▶ _TASK OBJECTIVE_
Determine how many lines in the material below contain the word "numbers", and give that number without comment.
___ DATA EXTRACT
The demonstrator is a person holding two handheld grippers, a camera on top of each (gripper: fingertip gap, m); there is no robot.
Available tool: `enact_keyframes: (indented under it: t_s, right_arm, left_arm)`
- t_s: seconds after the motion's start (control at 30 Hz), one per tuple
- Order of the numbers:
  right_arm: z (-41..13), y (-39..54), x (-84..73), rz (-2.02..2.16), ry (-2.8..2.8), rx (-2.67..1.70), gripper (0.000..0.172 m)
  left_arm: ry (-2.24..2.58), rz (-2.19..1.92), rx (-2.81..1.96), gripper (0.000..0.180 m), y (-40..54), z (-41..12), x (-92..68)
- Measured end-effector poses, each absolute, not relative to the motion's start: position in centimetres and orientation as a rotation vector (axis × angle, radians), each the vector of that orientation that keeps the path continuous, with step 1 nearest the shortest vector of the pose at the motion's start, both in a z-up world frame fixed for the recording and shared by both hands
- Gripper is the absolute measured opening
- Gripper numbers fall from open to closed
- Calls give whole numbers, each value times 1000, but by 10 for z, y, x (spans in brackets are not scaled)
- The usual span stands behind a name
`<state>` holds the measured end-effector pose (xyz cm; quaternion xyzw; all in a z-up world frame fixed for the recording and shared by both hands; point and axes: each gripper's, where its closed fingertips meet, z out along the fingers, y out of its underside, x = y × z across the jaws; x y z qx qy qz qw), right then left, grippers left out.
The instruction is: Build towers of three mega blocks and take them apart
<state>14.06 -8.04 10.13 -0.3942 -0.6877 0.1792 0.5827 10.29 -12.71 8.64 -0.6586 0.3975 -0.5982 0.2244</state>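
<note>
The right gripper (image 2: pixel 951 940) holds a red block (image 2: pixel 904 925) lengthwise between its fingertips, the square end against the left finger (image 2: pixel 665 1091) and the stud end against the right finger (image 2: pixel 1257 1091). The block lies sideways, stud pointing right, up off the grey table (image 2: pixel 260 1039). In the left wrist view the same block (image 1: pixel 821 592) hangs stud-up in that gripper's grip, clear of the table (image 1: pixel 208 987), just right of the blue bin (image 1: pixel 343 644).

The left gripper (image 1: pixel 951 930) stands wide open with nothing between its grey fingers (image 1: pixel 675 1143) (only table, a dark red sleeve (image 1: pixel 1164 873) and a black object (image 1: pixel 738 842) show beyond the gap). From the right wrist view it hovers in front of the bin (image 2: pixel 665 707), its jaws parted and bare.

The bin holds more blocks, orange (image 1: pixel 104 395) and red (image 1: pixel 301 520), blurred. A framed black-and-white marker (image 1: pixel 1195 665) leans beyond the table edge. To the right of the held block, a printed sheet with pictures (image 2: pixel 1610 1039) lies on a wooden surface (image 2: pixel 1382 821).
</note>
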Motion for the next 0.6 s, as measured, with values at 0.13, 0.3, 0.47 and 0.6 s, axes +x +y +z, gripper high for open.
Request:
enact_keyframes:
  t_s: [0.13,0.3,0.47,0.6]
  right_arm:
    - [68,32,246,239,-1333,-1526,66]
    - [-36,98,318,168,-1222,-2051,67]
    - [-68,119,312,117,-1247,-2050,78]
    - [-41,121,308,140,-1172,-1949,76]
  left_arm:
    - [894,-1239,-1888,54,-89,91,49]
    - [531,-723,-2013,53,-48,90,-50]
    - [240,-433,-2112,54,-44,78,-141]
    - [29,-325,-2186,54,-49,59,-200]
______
▶ _ANSWER AREA_
3